To check on the integrity and the security of data, you can explore Big Data and analytics solutions offered by Ksolves. Our expert team uses different Big Data governance tools to manage and process data. Connect us at email@example.com, or you can call us on +91 8130704295 and leverage the benefits of the Big Data analytics services.
Why Is Veracity Important?
Big Data is complex. While AI (Artificial Intelligence) and Machine Learning are widely used for Big Data analysis, statistical methods are still needed to ensure data accuracy. Better accuracy gets you the more practical application of Big Data.

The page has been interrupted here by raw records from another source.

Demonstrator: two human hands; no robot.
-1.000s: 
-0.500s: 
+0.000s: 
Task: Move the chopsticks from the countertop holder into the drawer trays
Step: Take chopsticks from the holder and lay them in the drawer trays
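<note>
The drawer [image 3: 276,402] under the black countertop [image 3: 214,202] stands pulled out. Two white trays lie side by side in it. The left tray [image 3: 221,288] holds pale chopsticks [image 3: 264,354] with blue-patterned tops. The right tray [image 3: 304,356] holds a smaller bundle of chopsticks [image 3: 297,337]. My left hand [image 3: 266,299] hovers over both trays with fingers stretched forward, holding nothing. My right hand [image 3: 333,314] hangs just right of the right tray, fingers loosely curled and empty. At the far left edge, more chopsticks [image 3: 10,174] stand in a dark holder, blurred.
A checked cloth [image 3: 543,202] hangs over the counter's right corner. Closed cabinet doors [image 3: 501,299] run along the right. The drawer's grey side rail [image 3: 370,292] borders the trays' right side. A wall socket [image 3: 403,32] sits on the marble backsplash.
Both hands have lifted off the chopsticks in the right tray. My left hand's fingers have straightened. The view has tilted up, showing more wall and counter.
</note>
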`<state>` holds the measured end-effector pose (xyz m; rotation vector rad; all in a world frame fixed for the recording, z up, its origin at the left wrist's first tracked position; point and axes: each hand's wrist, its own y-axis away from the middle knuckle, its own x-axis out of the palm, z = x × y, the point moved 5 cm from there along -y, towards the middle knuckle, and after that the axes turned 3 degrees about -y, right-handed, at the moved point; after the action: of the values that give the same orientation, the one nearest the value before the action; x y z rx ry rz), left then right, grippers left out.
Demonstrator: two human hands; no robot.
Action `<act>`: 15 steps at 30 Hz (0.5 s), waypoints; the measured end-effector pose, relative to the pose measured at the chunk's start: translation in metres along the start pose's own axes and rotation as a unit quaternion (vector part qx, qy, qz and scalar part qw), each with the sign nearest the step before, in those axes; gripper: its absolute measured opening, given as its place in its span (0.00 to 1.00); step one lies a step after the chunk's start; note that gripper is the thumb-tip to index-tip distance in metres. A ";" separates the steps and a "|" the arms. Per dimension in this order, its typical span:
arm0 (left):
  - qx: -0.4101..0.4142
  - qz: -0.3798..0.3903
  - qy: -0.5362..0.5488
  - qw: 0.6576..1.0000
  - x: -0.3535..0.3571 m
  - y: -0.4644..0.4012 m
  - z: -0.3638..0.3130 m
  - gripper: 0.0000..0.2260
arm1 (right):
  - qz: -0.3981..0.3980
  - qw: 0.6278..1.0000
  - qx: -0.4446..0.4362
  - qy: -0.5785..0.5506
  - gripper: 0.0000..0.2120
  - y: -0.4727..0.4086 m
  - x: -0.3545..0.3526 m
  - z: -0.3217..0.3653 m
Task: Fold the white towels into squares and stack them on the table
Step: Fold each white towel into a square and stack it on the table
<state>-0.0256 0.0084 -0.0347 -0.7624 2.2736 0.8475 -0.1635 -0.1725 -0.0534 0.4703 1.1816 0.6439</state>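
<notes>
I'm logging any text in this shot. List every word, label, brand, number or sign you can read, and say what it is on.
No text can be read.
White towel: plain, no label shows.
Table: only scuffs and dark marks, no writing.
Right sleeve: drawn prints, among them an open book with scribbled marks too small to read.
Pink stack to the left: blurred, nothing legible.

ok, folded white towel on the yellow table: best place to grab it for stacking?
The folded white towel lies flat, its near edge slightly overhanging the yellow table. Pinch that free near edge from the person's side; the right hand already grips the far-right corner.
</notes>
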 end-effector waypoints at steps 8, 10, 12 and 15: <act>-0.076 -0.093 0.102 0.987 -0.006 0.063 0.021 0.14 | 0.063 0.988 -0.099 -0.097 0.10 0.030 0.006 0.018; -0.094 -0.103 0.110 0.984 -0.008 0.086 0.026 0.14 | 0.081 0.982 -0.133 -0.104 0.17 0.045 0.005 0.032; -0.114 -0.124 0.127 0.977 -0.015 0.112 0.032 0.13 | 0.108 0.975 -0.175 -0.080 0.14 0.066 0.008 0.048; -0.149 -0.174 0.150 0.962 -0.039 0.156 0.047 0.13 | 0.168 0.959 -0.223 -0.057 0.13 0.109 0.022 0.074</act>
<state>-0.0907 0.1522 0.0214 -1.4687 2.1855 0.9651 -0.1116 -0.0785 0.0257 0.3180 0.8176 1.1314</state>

For example, you can download an industry report from the internet for some findings. However, you can’t use it as it is before taking some action. Instead, You need to validate it or do additional research before formulating your findings. Working with Big Data happens in the same way. You need to validate it first.
Different methods (including indexing and cleaning the data) and data management platforms will help you integrate, aggregate, and interpret data with research-grade precision. Organizations need a Big Data source and a suitable processing method that upholds a high level of veracity. It would lead to unlocking the power of audience intelligence and driving a better consumer segmentation strategy.
Complex data is hard to deal with using traditional methods. However, Big Data not only deals with the processing of the same but has the potential to draw up valuable insights from it. Data Engineers use Big Data platforms for business analysis and to make accurate data-driven decisions.